Summer wines (July 28, 2005)
Of all seasons, summer is the most eccentric when it comes to wine drinking. At least it is for me. In cooler weather I'm happy to drink full-bodied reds and oaky whites, and if the reds have tannins, that's okay, since I like my meat rare. Warning to vegetarians: the next sentence may turn you into carnivores or make you give up on this column altogether. Tannins in red wine, which taste slightly woody and bitter and have a drying effect on the palate, help to balance the taste of iron in the blood of meat.
But summer is too languid for big, bold wines with evident oak and mouth-puckering tannins. Since you tend to spend a lot of time outdoors, you are not looking for complex wines that are the taste equivalent of chess problems. So save your aged Barolos and Châteauneuf-du-Papes for the cool weather.

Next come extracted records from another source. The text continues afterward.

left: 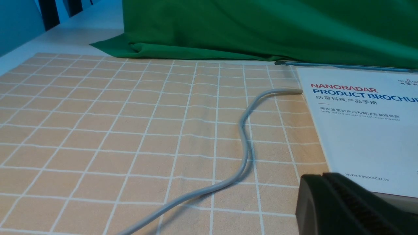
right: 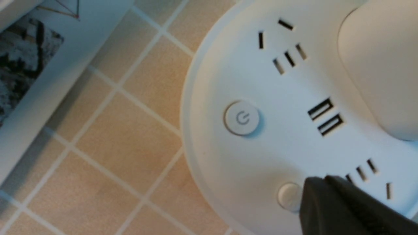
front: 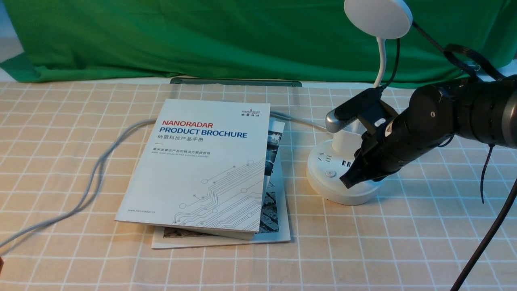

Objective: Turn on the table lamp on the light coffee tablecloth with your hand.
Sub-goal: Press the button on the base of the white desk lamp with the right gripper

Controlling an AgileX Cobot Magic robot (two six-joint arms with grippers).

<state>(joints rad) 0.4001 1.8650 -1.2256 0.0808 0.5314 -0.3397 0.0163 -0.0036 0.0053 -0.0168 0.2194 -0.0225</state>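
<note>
At right, my right gripper (front: pixel 348 181), clenched empty, hangs over the base of the table lamp (front: pixel 323 178) on the light coffee tablecloth (front: pixel 80 250); green cloth (front: pixel 202 36) fills the top.

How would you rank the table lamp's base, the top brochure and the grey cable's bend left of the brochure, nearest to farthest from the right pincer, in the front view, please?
From the right pincer:
1. The table lamp's base, right beneath the tip.
2. The top brochure, to its left, mid-cloth.
3. The grey cable's bend, farthest left, beyond the brochure.
</note>
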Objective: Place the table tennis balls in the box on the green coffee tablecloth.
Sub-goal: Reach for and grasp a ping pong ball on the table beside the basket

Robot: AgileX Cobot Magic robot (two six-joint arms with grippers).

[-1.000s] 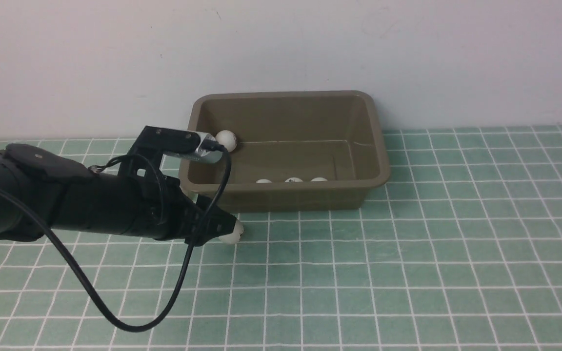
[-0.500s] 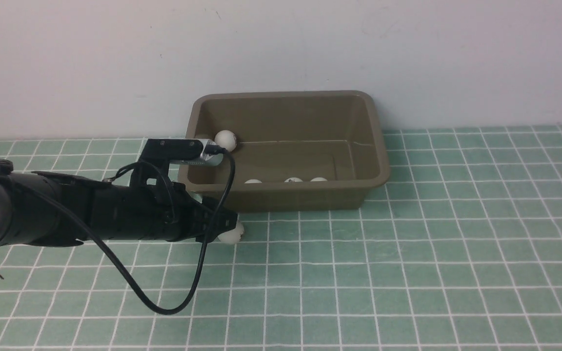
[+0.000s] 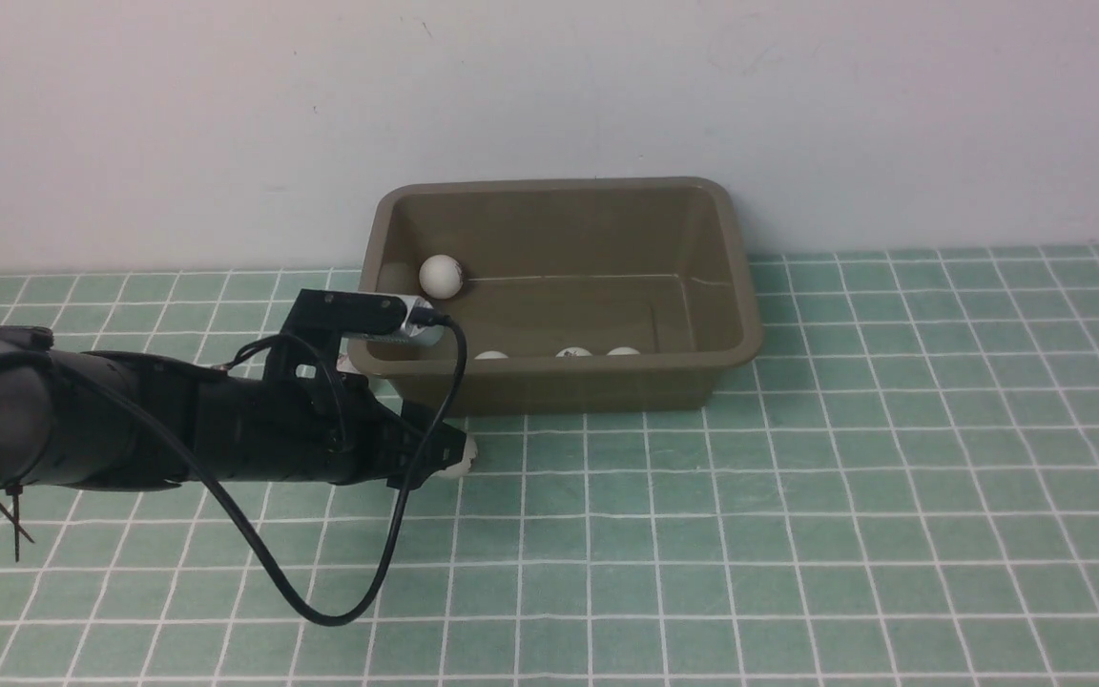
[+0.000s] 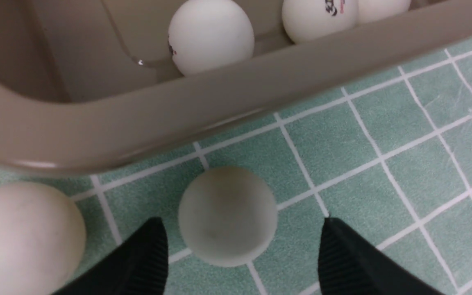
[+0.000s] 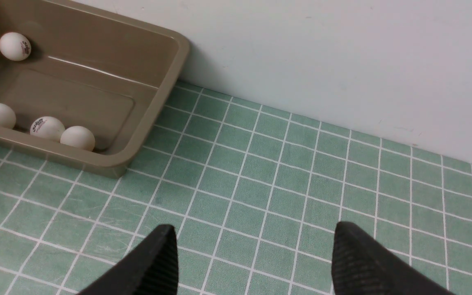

Wines for the deck, the dock or the patio have to be refreshing and flavourful. And if they have a little residual sweetness that helps too. I am not suggesting there are hard and fast rules as to what you should consume outdoors in the heat of summer Dionysus is not going to descend from on high and set about you with a vinestock if he catches you drinking lukewarm Montrachet out of a plastic mug but there are certain principles to keep in mind.
First of all, alcohol. The combination of a 14.5 per cent California Chardonnay and sunshine can be dangerous. Especially if the wine warms up. Alcohol has a much lower boiling point than water, and when it gets over room temperature the alcohol begins to evaporate. The wine loses its structure and tastes soupy. So always keep your bottle well chilled. Half-fill your wine bucket with water before you put in the ice cubes so that the entire bottle is immersed in icy water. If you want to speed up the chilling process, add a tablespoon of salt to the water before you add your ice cubes.
Choose wines that are relatively low in alcohol to begin with. This points you to German Rieslings, which to my palate are the ideal summer wine because they have the right balance of peachy-apricot fruit and tangy citrus acidity. You can find Rieslings from the Mosel as low as 8 per cent.
My favourite summer wine for sipping outdoors is Moscato d'Asti from Piedmont, which is only 5 per cent and has a wonderfully rich, grapey flavour with hints of cardamom and carnation and a light prickle on the tongue. These wines come and go at Vintages, but you can find the sparkling version on the general list as Asti Spumante which tends to be sweeter. Martini & Rossi Asti Spumante sells for $12.25. If you chill it well, but not so cold that it frosts the glass, it will lower the perception of sweetness and bring out the acidity in the wine that makes it taste fresher.
I find that sparkling wines generally are more thirst quenching in the heat than still wines. You don't have to sip Champagne poolside unless you've won the lottery or you have a government contract to promote Canada in Quebec. There are several sparklers in the budget range that will do the job. Currently, I like Seaview Brut from Australia ($11.45) and the drier Segura Viudas Brut ($12.60) and Codorníu Brut Clásico ($10.95) from Spain and Bottega Vino dei Poeti Prosecco from Veneto ($14.20).
Aesthetically, there is nothing more attractive or inviting than to see a glass of dry rosé on the table with a plate of cold cuts. Ontario's Cave Spring does a good job with their rosé tart red currant and cranberry flavours at $11.65. Jean Jean Arabesque Syrah Rosé from the Midi is worth considering, too, if you have to serve the neighbourhood at your pool party ($9.50). Both of these pink wines are resolutely dry, but a touch of residual sugar in a rosé is a good thing if your barbecue marinade is hot and spicy. For three-alarm chicken drumsticks or garlicky spareribs, I would choose a much-denigrated wine Blush, a.k.a. White Zindandel. The best one on the market is Beringer White Zinfandel ($10.95), which has a flavour of sweet strawberries and watermelon.
Finally, to red wines. To beat the heat, go for light- to medium-bodied reds, preferably made without recourse to oak. You want fresh and fruity flavours and that points to wines made by carbonic maceration, the technique they use in the production of Beaujolais. Instead of crushing the grapes and allowing the split berries to macerate in their own juice during fermentation, whole clusters are dumped into a stainless steel vat. They weight of the top bunches pressing on those below crushes the bottom grapes, which begin to ferment. The carbon dioxide gas given off is trapped in the vat and, since the fermentation has nowhere to go, it gets inside each of the uncrushed berries. A week or so later the grapes are pressed and you get a wine that is very low in tannin. A wine that you can drink, in fact, after a few weeks and that, gentle reader, is how Beaujolais Nouveau is made. In fact, virtually all Beaujolais is made this way which makes it an ideal summer wine when you chill it.